A intervenção, neste trabalho, demanda essencialmente que possamos estar com a
criança. O modo como nos colocamos na relação com ela pode fundar ou não um lugar,
pode ser ou não oferta de um lugar. Ter um lugar na relação com o outro abre o espaço
para o sonho. Precisamos estar presentes de forma autêntica e acolher a criança em
sua singularidade. Olhar, escutar, deixar-se afetar pelo que ela apresenta e ser capaz
de refletir isso a ela. Este é um modo de estar com o outro, em diferentes situações.
Este é o ponto inicial e fundamental de todo o trabalho com as crianças.
A oferta de um lugar na nossa relação com elas é possível quando oferecemos
também as condições necessárias para que possam confiar nessa relação e a partir daí
ter um gesto, uma ação criativa em direção ao mundo, que coloque sua existência em
trânsito. É apenas o começo de um caminho.
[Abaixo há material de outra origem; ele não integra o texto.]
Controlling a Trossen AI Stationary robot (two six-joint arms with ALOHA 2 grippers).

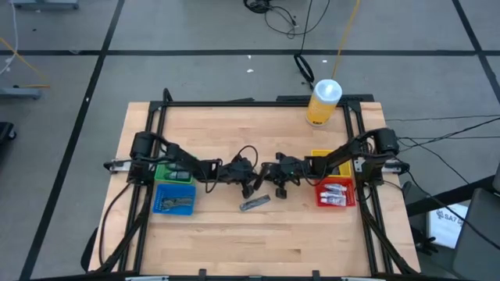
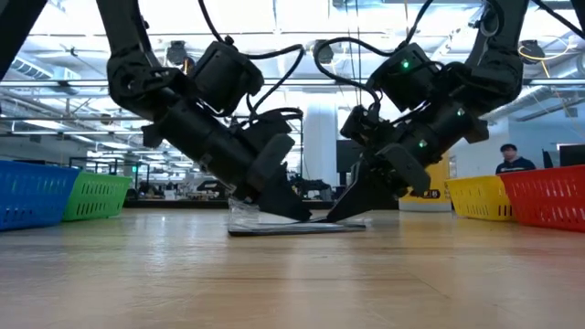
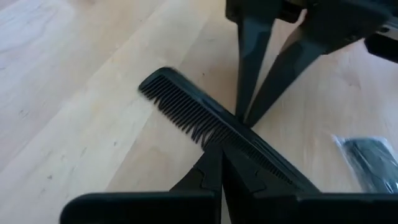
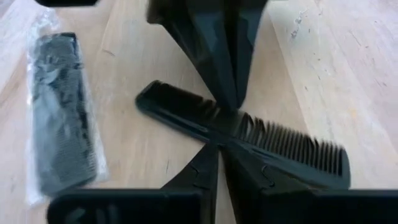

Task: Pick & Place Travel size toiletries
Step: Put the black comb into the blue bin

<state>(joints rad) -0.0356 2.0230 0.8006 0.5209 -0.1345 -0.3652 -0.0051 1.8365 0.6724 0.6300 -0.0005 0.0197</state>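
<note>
A bare black comb [image 3: 186, 106] lies on the wooden table's middle, between my two grippers. My left gripper [image 3: 221, 152] is shut, with its tips at the comb's toothed edge. My right gripper [image 4: 219, 148] comes from the opposite side, also shut, its tips at the comb's plain back. In the high view the two grippers [image 1: 254, 186] [image 1: 275, 187] nearly meet. A second black comb in a clear plastic packet [image 4: 59, 112] lies flat on the table just nearer the front edge [image 1: 254, 204]. My left gripper has its shut fingertips against the comb's toothed edge [image 3: 208, 134], about midway along it. The fingers slant down from the table's left and lie across the comb. My right gripper has its shut fingertips against the comb's plain back [image 4: 205, 140], about midway along. They slant down from the table's right, straight opposite the left fingers [image 4: 217, 74]. Whether the comb is clear of the table does not show.
A blue bin [image 1: 173, 198] and a green bin [image 1: 173, 173] stand at the left. At the right, a red bin [image 1: 336, 193] holds white tubes, with a yellow bin [image 1: 322, 156] behind it. A yellow bottle with a white cap [image 1: 323, 103] stands at the far edge.
</note>
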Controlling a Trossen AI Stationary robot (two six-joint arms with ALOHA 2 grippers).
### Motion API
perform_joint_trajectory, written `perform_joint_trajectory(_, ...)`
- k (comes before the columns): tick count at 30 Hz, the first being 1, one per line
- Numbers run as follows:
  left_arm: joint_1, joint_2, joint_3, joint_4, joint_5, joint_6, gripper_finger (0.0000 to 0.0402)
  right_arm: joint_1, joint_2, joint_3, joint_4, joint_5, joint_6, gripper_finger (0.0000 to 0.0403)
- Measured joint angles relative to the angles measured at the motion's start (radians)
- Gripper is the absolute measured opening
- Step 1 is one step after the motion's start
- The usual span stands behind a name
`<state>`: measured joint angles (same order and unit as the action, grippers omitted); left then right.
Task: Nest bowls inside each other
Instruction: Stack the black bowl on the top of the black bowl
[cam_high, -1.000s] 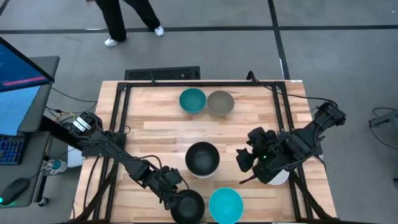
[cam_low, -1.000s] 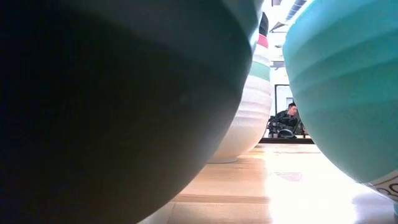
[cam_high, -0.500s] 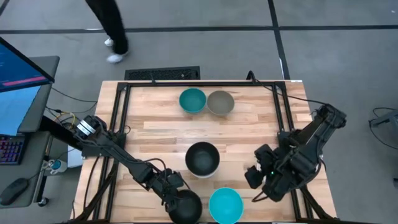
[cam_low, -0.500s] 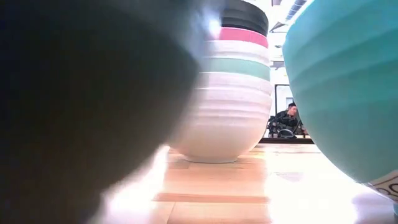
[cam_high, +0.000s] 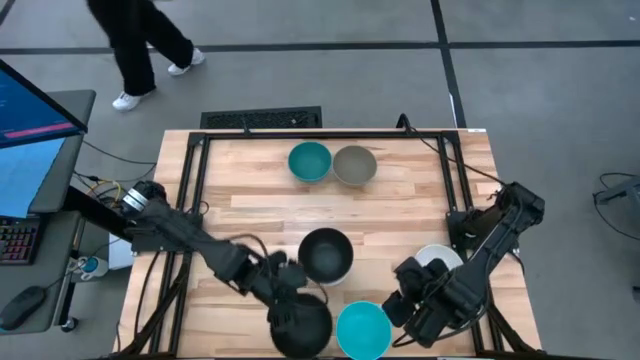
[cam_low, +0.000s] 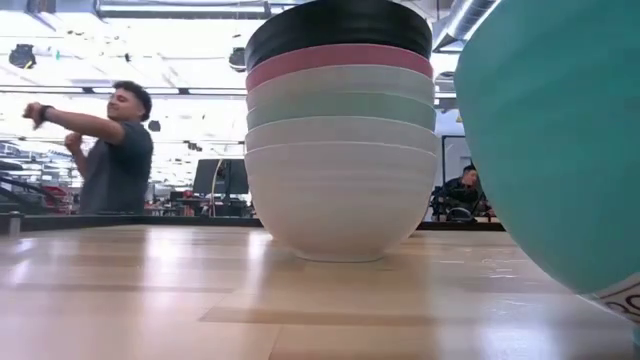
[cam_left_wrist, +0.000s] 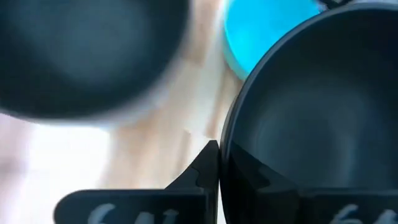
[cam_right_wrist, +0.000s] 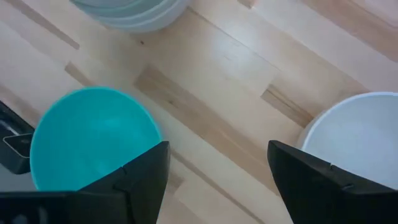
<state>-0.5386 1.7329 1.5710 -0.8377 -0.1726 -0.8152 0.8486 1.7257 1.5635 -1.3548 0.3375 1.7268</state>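
Left pincer clenches one black bowl; right pincer gapes empty; five other bowl spots.

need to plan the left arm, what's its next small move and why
Probably lift the black bowl and carry it toward the stack. The left gripper is shut on its rim, with the stack right beside it. The right gripper hangs open by the cyan bowl.

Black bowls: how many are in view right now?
2: the stack's top bowl; the held bowl, in the left hand beside the cyan bowl. The stack may hide more.
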Motion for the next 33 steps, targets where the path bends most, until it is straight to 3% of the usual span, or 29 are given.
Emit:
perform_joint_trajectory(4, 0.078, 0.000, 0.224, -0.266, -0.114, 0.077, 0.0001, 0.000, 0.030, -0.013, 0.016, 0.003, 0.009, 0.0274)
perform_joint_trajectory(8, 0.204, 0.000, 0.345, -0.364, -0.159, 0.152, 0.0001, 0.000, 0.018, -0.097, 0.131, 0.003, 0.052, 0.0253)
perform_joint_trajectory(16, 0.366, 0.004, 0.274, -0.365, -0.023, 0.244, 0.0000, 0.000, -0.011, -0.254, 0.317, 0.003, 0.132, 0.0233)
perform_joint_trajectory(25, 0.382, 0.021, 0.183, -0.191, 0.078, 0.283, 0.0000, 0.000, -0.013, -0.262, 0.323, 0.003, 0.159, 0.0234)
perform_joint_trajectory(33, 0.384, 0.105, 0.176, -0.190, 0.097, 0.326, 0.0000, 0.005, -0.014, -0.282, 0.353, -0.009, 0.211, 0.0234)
O lugar surge da experiência de confiança vivida em uma relação. Essa confiança
emerge de experiências de continuidade, de autenticidade e estabilidade vividas na
relação com o outro. Precisamos ser autênticos na relação com a criança, estarmos
presentes com nossa singularidade, com nossa história, nos deixarmos afetar pelo que
84
ela nos traz e assim podermos ressoar sua singularidade. E é a partir da experiência de
ter um lugar aparentado com o si mesmo da criança que ela poderá viver a experiência
de encanto.
85
CONSIDERAÇÕES FINAIS
Nos últimos anos trabalhei com crianças em situação de risco, algumas delas em
situação de rua, no Projeto Quixote, vinculado à Universidade Federal de São Paulo.
Inicialmente acompanhava oficinas para crianças no Projeto Quixote da Vila Mariana.
Em 2005, o Quixote iniciou também um trabalho no centro de São Paulo, na região
conhecida como "cracolândia", no Moinho da Luz, onde trabalhei com crianças e
adolescentes, na sua maioria em situação de rua.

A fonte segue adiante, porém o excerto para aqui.